Mitigate issue with MKL_THREADING_LAYER when run in Jupyter. (Pytorch 1.5.0 (installed from conda) errors with complaints about incompatibility between MKL and libgomp when using Pytorch's multiprocessing #37377)

Test plan: changes should be covered by existing and new unit tests.

robieta · 2020-10-08T18:00:59Z

Test breakage is due to where I put test_callgrind_artifacts.json. I'll sort it out.

robieta · 2020-10-08T23:16:34Z

I moved the benchmark utils tests into a separate file, as they are now non-trivial. However I realize this makes it more difficult to review. The changes apart from the move are:

Add multi-line test to test_timer
Add a JIT'd function and an int to globals in test_collect_callgrind to make sure artifact transfer works properly.
test_manipulate_callgrind_stats is all new.
Add test for rowwise coloring in test_compare

robieta · 2020-10-08T23:19:53Z

Also CC @heitorschueroff
I'm starting to flesh out the API docstrings, and a couple bits of this PR will allow us to formulate the latter parts of our recipe a little more elegantly.

codecov · 2020-10-09T03:37:33Z

Codecov Report

Merging #46023 into master will increase coverage by 0.04%.
The diff coverage is 67.84%.

@@            Coverage Diff             @@
##           master   #46023      +/-   ##
==========================================
+ Coverage   68.33%   68.37%   +0.04%     
==========================================
  Files         410      411       +1     
  Lines       53795    53937     +142     
==========================================
+ Hits        36760    36881     +121     
- Misses      17035    17056      +21

Impacted Files	Coverage Δ
...enchmark/utils/valgrind_wrapper/compat_bindings.py	`0.00% <0.00%> (ø)`
...enchmark/utils/valgrind_wrapper/timer_interface.py	`48.90% <58.92%> (+23.11%)`	⬆️
torch/utils/benchmark/utils/timer.py	`85.88% <83.33%> (+7.05%)`	⬆️
torch/utils/benchmark/utils/common.py	`98.63% <97.43%> (+2.23%)`	⬆️
torch/utils/benchmark/__init__.py	`100.00% <100.00%> (ø)`
torch/utils/benchmark/utils/compare.py	`97.96% <100.00%> (+0.62%)`	⬆️

Continue to review full report at Codecov.

Legend - Click here to learn more
Δ = absolute <relative> (impact), ø = not affected, ? = missing data
Powered by Codecov. Last update f2e5ae4...386afb8. Read the comment docs.

dr-ci · 2020-10-09T03:37:43Z

💊 CI failures summary and remediations

As of commit 931d85b (more details on the Dr. CI page):

1/1 failures introduced in this PR---

1 failure not recognized by patterns:

Job	Step	Action
^{binary_linux_libtorch_3_7m_cpu_devtoolset7_shared-with-deps_build}	^Build	🔁 rerun

This comment was automatically generated by Dr. CI (expand for details).

Follow this link to opt-out of these comments for your Pull Requests.

Please report bugs/suggestions on the GitHub issue tracker or post in the (internal) Dr. CI Users group.

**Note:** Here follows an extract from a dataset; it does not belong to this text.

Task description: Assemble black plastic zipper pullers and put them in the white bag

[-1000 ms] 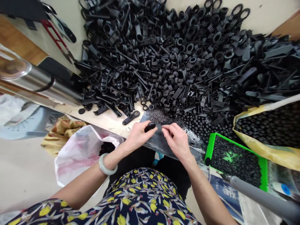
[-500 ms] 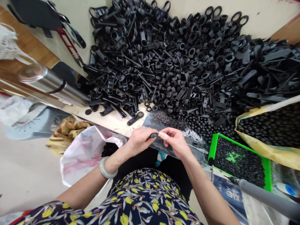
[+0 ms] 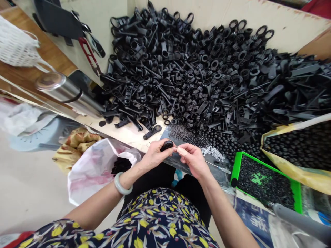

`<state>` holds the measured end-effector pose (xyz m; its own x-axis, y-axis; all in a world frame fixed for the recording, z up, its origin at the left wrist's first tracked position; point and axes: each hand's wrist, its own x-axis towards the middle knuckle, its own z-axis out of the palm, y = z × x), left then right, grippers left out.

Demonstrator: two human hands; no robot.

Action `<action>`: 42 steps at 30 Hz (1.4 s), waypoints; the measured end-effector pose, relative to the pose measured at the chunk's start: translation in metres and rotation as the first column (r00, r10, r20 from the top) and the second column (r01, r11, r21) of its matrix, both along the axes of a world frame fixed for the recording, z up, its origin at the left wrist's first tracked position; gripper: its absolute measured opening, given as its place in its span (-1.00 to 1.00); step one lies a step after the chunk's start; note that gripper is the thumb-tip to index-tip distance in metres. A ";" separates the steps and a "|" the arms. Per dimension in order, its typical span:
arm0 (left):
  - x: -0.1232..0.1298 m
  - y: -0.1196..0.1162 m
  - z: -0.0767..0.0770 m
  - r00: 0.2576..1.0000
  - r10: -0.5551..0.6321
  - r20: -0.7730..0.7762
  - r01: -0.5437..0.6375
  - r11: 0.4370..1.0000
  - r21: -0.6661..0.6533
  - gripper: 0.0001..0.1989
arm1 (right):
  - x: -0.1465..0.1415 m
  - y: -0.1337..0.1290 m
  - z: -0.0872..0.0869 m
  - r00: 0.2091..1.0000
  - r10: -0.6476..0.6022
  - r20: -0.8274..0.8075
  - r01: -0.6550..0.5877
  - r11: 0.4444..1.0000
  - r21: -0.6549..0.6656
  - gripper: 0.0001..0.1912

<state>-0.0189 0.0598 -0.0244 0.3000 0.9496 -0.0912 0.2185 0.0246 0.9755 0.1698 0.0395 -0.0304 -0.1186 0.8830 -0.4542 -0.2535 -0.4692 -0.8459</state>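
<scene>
Workbench (image 3: 124, 135) of pale board, seen from above; heap (image 3: 196, 79) of black plastic straps and rings fills its far side, one loose strap (image 3: 152, 132) lying apart near the front edge; left hand (image 3: 156, 155), wearing a pale green bangle (image 3: 123, 183), is closed on a small rounded black piece (image 3: 168, 145), which sits at the fingertips above a clear plastic sheet (image 3: 176, 137); right hand (image 3: 192, 160) is curled, its fingertips (image 3: 181, 150) touching or just beside that piece, and whether they grip anything too small to see cannot be told; black pellets (image 3: 187, 135) and silver pins (image 3: 213, 153) lie on the sheet, just beyond the hands; green tray (image 3: 239, 165) of black parts and yellow bag (image 3: 292, 151) of black beads stand to the right; white plastic bag (image 3: 88, 172) holding dark parts stands to the left; steel flask (image 3: 69, 94) lies beyond it; floral sleeve (image 3: 77, 229) crosses the foreground.
</scene>
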 end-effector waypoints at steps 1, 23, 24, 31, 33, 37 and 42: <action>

See how this bot performed.

This comment has been revised 74 times.

torch/utils/benchmark/utils/timer.py

ezyang · 2020-10-09T16:19:17Z

test/benchmark_utils/callgrind_artifacts.json

@@ -0,0 +1,1187 @@
+{


Are you sure you actually want to check this in? Need to keep reading to find out why this is used, but this seems a bit fragile.

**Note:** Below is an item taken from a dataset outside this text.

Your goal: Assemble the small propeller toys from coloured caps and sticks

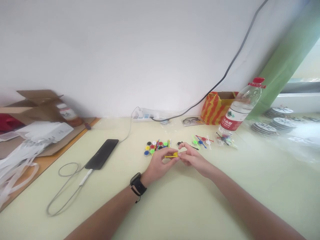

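Between the thumb and fingers of my left hand (pixel 160 163) is a small yellow piece (pixel 172 155) with a thin arm pointing left. My right hand (pixel 193 158) meets it at the other end, its thumb and fingertips pressed against the yellow piece. Behind my left hand lie several small round discs (pixel 147 148) in blue, green, yellow, red, black and white, with thin coloured sticks among them. Beyond my right hand are spinner-like pieces (pixel 200 142) with pointed arms in green, blue, red and white. A black piece (pixel 179 143) sits just behind my right fingers.
A black phone (pixel 102 154) with a grey cable lies left. Against the wall are a power strip (pixel 143 117), glasses (pixel 192 120) and a striped bag (pixel 213 108). A water bottle (pixel 237 111) stands right, stacked discs (pixel 265 129) farther right, a cardboard box (pixel 41 103) far left.
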Demonstrator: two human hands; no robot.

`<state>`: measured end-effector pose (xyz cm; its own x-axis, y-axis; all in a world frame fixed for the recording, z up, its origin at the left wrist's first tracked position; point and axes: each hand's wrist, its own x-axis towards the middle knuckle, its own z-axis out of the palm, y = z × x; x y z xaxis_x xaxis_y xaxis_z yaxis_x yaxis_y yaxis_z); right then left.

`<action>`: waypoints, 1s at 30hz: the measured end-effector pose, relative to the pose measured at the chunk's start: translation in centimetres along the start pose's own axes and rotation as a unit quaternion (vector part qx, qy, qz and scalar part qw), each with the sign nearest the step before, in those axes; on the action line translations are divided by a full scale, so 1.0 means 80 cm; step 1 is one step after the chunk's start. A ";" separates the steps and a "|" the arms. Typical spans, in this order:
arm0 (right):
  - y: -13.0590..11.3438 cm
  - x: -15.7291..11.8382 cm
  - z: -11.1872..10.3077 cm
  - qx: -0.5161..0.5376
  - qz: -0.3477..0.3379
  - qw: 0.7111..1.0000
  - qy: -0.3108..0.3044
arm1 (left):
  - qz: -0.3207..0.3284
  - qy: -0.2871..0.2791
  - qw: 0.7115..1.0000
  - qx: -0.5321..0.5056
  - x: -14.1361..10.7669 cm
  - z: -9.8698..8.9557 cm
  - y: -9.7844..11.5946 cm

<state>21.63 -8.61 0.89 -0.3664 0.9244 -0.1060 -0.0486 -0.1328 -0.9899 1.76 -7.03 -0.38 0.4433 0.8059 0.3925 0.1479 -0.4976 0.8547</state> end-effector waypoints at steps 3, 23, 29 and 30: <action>-0.002 0.000 0.000 0.000 0.008 1.000 0.022 | -0.006 0.000 1.000 0.006 0.000 -0.001 0.002; 0.006 0.006 -0.012 -0.151 -0.157 0.976 0.022 | -0.081 0.054 0.991 -0.087 0.005 -0.003 -0.001; 0.008 0.008 -0.015 -0.180 -0.172 0.968 0.020 | -0.070 0.041 0.994 -0.070 0.004 -0.005 -0.006; 0.008 0.008 -0.016 -0.176 -0.174 0.969 0.024 | -0.067 0.039 0.995 -0.064 0.004 -0.005 -0.007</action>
<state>22.53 -7.64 0.07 -0.3400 0.9083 0.2437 0.1611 0.3116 -0.9365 1.49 -6.35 -0.63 0.3557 0.8874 0.2934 0.0854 -0.3435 0.9353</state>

It's to hermetically mock a collected Callgrind so some of the supporting functionality can be tested as a fast unit test.

I see now that this is a test fixture.

It would have been nice if this fixture were smaller. Not sure if this is actually possible, most of the lines are coming from Python.

torch/utils/benchmark/utils/common.py

ezyang · 2020-10-09T16:23:35Z

You say that it is strict safe, but I don't see adjustments to the mypy config to ensure these keep getting checked as strict. CI typechecking is important for ensuring people continue to keep things strict. If there are upstream type problems I suggest suppressing them.

ezyang · 2020-10-09T17:31:52Z

torch/utils/benchmark/utils/valgrind_wrapper/timer_interface.py

+            "counter()",
+            globals={"counter": pickle.loads(pickle.dumps(counter))}
+        ).timeit(20)
+        print(counter.value)  # Still 10


I must admit, I'm not terribly convinced by this argument. Yes, side effects run inside the timer may get disregarded. But there isn't really any reason to presuppose that the user cared about the side effects at all in the first place. After all, they're calling a timer on a piece of code in a loop. It's incredibly unlikely that they actually wanted to call the operation 10 times; if they are doing a side-effectful operation, they're just doing it to exercise some piece of code that they're interested in timing.

If the user doesn't care about the side effects, then blacklisting Tensor seems like it's just unnecessarily making people's life harder when they have some nontrivial setup that they don't want to have to handle inside Timer.

A better reason to block globals is if the serialization/deserialization process perturbs the representation of a tensor in such a way that would result in the timing to be different. This is not an idle concern; for example, if a tensor lives in pinned CPU memory, I'm reasonably certain this wouldn't get preserved by a dump, and that will change the performance of certain CUDA operations.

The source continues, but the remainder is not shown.